Archaeologists have been locked in an acrimonious debate over the early peopling of the Americas for nearly 30 years. Advocates of the Clovis-first theory argued that the big-game–hunting Clovis people were the first to arrive from Asia, about 13,200 years ago. Other archaeologists reported nearly two dozen pre-Clovis sites in North America. In each case, however, the evidence was incomplete or flawed. Even so, says archaeologist Dan Sandweiss of the University of Maine, Orono, the pre-Clovis theory “has been getting more and more traction.” But advocates have had trouble pointing to a particular North American site that offered strong proof in one place.
The new paper claims to change all that. In 2006, Waters and his team began excavating at the Debra L. Friedkin site in central Texas, not far from a known Clovis site. The site lies near a year-round water supply and close to an abundant source of high-quality chert for toolmaking. Repeated incremental deposits of clay from flooding over the millennia offered good preservation.
As the team dug down into the clay, they found a sequence of cultural horizons, each with diagnostic stone tools in correct stratigraphic order, ranging from Late Prehistoric artifacts in the uppermost horizon to Folsom, Clovis, and finally pre-Clovis in the three lowest levels. But they found no charcoal or other organic material, which is often poorly preserved in this region, and so had no way to radiocarbon-date the layers.
The team opted to use optically stimulated luminescence (OSL), a technique that measures the amount of light energy trapped in quartz and feldspar grains in the clay and dates the last time they were exposed to sunlight. The lowest tool-laden horizon dated to 15,500 years ago—more than 2 millennia before the first Clovis sites. And the dates of the overlying horizons correlated with those of their diagnostic tools. “The OSL dates are almost perfect top to bottom,” says archaeologist Dennis Jenkins of the Museum of Natural and Cultural History in Eugene, Oregon, who was not involved in the study.
The team did four other analyses, such as examining whether artifacts were sorted by size, to be sure that artifacts from upper levels had not fallen down into the pre-Clovis layer. “All [the analyses] pointed to an intact sequence,” says Sandweiss, another outsider familiar with the findings.

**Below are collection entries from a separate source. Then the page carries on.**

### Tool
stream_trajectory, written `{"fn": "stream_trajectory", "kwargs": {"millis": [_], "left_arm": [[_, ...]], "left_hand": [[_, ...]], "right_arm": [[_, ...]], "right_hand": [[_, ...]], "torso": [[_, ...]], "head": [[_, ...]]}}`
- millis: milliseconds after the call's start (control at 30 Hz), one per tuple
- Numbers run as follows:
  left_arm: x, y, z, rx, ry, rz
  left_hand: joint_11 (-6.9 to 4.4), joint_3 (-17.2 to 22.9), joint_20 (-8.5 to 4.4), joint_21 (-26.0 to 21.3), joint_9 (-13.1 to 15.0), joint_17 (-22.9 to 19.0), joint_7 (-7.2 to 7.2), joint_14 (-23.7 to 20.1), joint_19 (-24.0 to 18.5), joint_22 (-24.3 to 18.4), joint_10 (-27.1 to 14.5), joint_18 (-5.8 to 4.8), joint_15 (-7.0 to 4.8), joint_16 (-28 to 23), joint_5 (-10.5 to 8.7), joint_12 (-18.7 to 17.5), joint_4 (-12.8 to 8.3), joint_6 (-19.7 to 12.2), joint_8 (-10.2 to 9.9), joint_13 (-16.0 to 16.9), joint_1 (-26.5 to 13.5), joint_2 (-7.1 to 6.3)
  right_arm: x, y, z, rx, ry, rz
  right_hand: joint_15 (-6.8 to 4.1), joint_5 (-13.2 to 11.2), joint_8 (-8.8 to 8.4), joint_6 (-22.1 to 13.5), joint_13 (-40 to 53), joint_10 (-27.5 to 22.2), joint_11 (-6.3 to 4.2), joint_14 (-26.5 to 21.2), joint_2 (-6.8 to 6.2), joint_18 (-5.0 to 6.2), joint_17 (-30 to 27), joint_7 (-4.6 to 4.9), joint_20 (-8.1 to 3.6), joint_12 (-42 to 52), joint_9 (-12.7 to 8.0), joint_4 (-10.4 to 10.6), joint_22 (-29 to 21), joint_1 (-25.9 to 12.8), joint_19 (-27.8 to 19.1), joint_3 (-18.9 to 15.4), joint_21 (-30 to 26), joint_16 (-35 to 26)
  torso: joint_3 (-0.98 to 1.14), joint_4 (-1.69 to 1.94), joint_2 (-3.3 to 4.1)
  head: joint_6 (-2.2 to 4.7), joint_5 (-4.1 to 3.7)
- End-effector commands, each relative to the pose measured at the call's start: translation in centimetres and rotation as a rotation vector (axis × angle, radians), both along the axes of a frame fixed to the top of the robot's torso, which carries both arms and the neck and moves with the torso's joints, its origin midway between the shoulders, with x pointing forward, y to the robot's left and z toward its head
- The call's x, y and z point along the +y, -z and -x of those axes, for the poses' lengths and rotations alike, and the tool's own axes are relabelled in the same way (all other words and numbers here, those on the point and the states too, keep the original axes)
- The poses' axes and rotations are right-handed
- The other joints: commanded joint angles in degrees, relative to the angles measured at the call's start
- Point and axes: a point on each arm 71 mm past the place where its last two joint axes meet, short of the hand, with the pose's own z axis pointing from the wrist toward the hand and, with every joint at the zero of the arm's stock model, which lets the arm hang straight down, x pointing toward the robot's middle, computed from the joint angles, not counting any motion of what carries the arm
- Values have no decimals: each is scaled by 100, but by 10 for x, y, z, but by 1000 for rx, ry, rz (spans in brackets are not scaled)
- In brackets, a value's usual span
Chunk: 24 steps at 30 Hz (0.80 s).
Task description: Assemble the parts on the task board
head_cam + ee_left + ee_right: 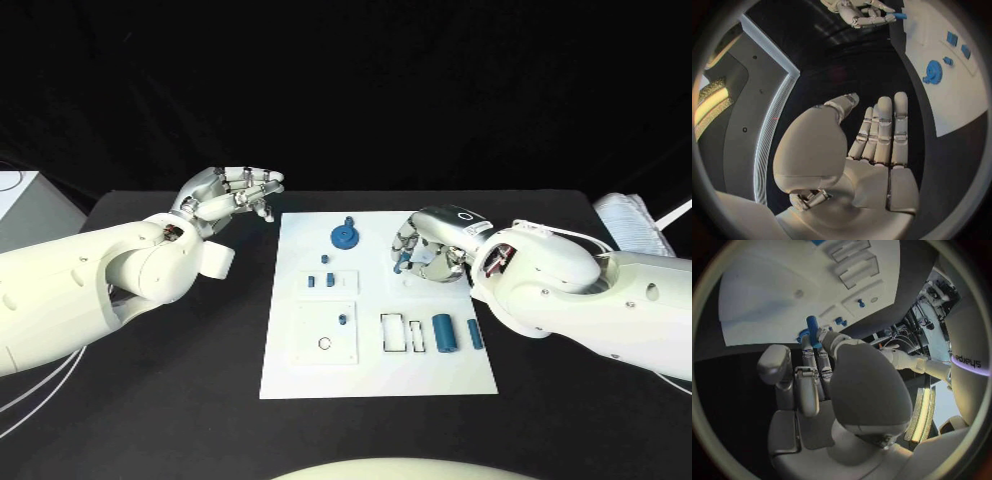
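Two hands show: the right hand (428, 243), right of centre over the task board (378, 375), pinches a blue peg (812, 323); the left hand (235, 196), upper left over the bench (173, 400), is spread, holding nothing.

small blue part (812, 325) half hidden by right robot hand (428, 249) fingers

Task board (378, 372) looks like matt white plastic, the blue parts (444, 332) smooth plastic, worktop (173, 400) matt black, arm shells glossy white.
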Motion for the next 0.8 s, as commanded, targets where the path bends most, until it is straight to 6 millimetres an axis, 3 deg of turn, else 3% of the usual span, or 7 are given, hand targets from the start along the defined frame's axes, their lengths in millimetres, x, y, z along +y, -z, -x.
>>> {"fn": "stream_trajectory", "kwargs": {"millis": [33, 167, 333, 500, 800], "left_arm": [[-3, -1, 0, -2, 16, 10], [-4, -1, 0, -2, 18, 11], [-5, -1, 0, -2, 20, 12], [-6, 0, 0, 0, 23, 12], [-7, 0, 0, 4, 28, 13]], "left_hand": [[1, -16, 4, -34, 5, -5, 38, -37, 50, -9, -37, 83, 2, -23, -4, 23, -5, -32, 20, -5, 26, 17], [1, -16, 4, -34, 5, -5, 38, -37, 50, -9, -37, 83, 2, -23, -4, 23, -5, -32, 20, -5, 26, 17], [1, -16, 4, -34, 5, -5, 38, -37, 50, -9, -37, 83, 2, -23, -4, 23, -5, -32, 20, -5, 26, 17], [1, -16, 4, -34, 5, -5, 38, -37, 50, -9, -37, 83, 2, -23, -4, 23, -5, -32, 20, -5, 26, 17], [1, -16, 4, -34, 5, -5, 38, -37, 50, -9, -37, 83, 2, -23, -4, 23, -5, -32, 20, -5, 26, 17]], "right_arm": [[13, -5, 10, 32, -47, -68], [32, -9, 21, 32, -111, -99], [56, -8, 33, 15, -191, -126], [81, 5, 45, 22, -269, -136], [103, 32, 55, 52, -325, -117]], "right_hand": [[-30, 17, 41, -33, 203, 562, -517, 395, 11, -86, 578, 24, -22, -40, 16, -171, -16, -58, -24, 123, -36, 11], [-28, 17, 44, -38, 207, 563, -515, 393, 13, -87, 574, 26, -21, -48, 24, -189, -9, -70, -24, 137, -31, 8], [-27, 18, 47, -44, 213, 567, -513, 396, 15, -89, 584, 30, -20, -59, 36, -216, 3, -82, -21, 156, -22, 13], [-25, 19, 50, -50, 219, 569, -510, 395, 15, -88, 582, 35, -19, -69, 45, -241, 1, -95, -24, 172, -28, 11], [-23, 20, 51, -57, 225, 568, -507, 394, 14, -85, 581, 38, -17, -81, 55, -267, -6, -108, -31, 189, -42, 10]], "torso": [[5, -15, -1], [-4, -16, -6], [4, -18, -11], [4, -19, -7], [6, -19, 1]], "head": [[-32, 107], [-67, 183], [-92, 293], [-101, 357], [-182, 445]]}}
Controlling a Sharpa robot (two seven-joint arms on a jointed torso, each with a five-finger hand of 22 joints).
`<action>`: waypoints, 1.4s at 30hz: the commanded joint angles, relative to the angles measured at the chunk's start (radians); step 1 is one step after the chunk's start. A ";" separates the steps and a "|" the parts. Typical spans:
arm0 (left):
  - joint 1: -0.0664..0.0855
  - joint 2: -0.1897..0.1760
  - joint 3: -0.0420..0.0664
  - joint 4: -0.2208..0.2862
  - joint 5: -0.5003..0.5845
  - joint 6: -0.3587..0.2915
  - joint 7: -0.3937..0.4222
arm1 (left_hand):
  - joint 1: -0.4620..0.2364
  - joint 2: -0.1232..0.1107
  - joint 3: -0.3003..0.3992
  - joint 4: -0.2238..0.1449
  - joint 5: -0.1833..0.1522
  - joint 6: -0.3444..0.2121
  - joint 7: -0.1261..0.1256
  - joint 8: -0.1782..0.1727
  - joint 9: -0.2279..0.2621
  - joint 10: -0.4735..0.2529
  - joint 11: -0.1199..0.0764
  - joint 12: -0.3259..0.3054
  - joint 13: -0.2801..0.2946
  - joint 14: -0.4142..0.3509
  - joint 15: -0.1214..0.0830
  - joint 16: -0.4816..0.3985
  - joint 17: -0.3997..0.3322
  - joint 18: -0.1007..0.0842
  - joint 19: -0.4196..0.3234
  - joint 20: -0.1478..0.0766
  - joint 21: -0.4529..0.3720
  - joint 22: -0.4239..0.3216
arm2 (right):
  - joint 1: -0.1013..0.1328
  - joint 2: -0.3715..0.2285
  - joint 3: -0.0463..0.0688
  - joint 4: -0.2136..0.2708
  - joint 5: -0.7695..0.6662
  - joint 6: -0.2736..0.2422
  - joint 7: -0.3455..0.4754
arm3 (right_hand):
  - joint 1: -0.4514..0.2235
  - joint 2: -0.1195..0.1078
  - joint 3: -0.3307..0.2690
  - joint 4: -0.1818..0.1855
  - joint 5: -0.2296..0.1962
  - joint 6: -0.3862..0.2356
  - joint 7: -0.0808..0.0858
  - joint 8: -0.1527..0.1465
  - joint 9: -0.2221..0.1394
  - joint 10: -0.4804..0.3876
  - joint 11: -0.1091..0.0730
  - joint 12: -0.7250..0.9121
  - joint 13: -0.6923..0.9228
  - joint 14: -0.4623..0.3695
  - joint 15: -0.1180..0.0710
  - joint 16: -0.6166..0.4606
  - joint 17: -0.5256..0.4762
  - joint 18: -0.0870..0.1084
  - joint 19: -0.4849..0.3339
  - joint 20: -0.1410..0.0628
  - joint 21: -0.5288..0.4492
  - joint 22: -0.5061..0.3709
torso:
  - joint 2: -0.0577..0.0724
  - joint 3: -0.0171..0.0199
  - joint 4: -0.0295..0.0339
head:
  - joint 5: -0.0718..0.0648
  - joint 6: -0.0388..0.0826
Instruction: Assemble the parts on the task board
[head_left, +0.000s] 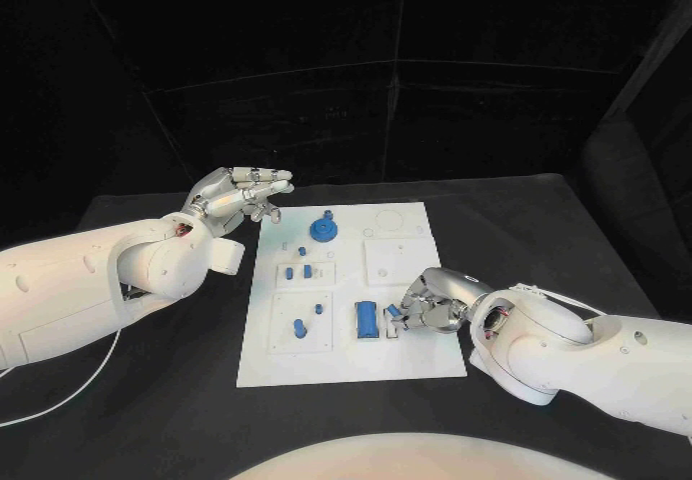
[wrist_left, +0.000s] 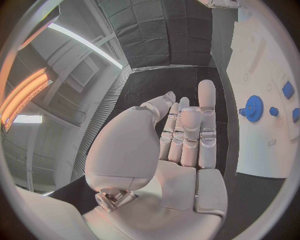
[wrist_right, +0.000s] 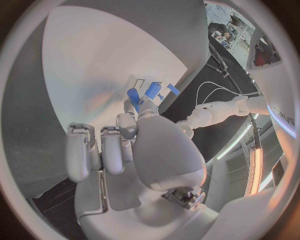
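Our right robot hand (head_left: 433, 303) rests low over the near right part of the task board (head_left: 411, 360), its fingers curled down at the board's surface. In the right wrist view the fingertips (wrist_right: 139, 106) close around a small blue part (wrist_right: 133, 95), so we read this robot hand as pinching that piece against the board. Just beside it, toward the board's middle, lies a blue rectangular block (head_left: 368, 319), upright in its recess, with another small blue piece (head_left: 392, 311) touching the fingers.

Our left robot hand (head_left: 240, 197) hangs above the bench (head_left: 159, 215) just off the far left corner of the board, holding nothing. The left wrist view shows its fingers (wrist_left: 207, 120) stretched out long and side by side, with the thumb apart, so it is open.

Outward from there, a blue gear (head_left: 326, 230) sits on the far part of the board, a short peg standing beside it. Two small blue pegs (head_left: 299, 271) stand in a square recess near the board's middle left, and further pegs (head_left: 300, 326) lie in the recess nearer to us. The white board lies in the middle of the black bench.
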 joint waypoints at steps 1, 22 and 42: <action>0.001 0.000 0.001 0.002 0.001 0.016 0.000 | -0.011 -0.003 -0.005 0.001 0.003 -0.008 0.000 0.005 -0.001 -0.007 0.000 0.004 0.000 -0.007 0.002 -0.004 -0.002 0.013 -0.002 0.002 -0.007 -0.002 | 0.001 0.000 0.000 0.005 0.077 -0.046 -0.003 | -0.016 -0.002 -0.001 0.008 0.012 0.009 -0.002 -0.005 0.004 0.022 -0.023 0.008 0.003 0.075 -0.006 0.005 0.117 -0.007 0.037 -0.008 0.006 0.185 | 0.000 0.0001 0.0001 | -0.001 -0.001; 0.001 0.001 0.001 0.003 0.001 0.024 -0.003 | -0.009 -0.003 -0.004 -0.001 0.003 -0.010 0.001 0.005 -0.001 -0.008 0.000 0.004 0.000 -0.008 0.002 -0.004 -0.003 0.014 -0.002 0.003 -0.008 -0.002 | 0.001 0.029 0.000 -0.013 0.081 0.006 -0.095 | -0.063 -0.007 -0.025 0.019 0.025 0.044 -0.015 0.008 0.018 0.033 -0.033 0.018 0.010 0.076 -0.014 0.010 0.125 -0.007 0.039 -0.015 0.007 0.187 | 0.000 0.0001 0.0006 | -0.002 -0.003; 0.001 -0.001 0.001 0.005 0.001 0.024 -0.004 | -0.009 -0.003 -0.004 -0.001 0.003 -0.010 0.001 0.005 -0.001 -0.008 0.000 0.004 0.000 -0.008 0.002 -0.004 -0.003 0.014 -0.002 0.003 -0.008 -0.002 | 0.001 0.050 0.000 -0.032 0.074 0.019 -0.103 | -0.158 -0.007 -0.073 0.020 -0.124 0.043 -0.012 0.008 0.028 0.035 -0.029 0.010 0.007 0.075 -0.012 0.005 0.118 -0.007 0.036 -0.016 0.004 0.184 | 0.001 0.0001 -0.0001 | 0.000 -0.005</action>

Use-wear studies on tools from the lowest layer reveal that the pre-Clovis people used the tools to work bone, wood, or ivory and to cut or process hides. And their blades, bladelets, and bifaces bear some important resemblances to the later Clovis toolkit, pointing to continuity between the two groups. “The thing I find really neat,” Waters says, “is that we found 12 [pre-Clovis] bifaces, and they were making them by bifacial reduction, similar to the technique used by Clovis people.”
Longtime Clovis-first advocate Gary Haynes of the University of Nevada, Reno, is impressed by the paper, saying that it includes key stratigraphic analyses missing from studies of other possible pre-Clovis sites in North America. And “there's no question that the artifacts are really stone tools,” he says, a problem raised at other pre-Clovis sites. “These are really things that could be technologically and logically ancestral to Clovis.” But Haynes isn't sure the tools date to pre-Clovis times and would like radiocarbon dates to be certain.
Despite such doubts, Anderson expects that the new findings will move studies of the first Americans into a new phase. “As more attention focuses on pre-Clovis lifeways, we can begin to get a better handle on many major questions: how did the colonization proceed, [and] how widely did these folks range over the landscape,” he concludes.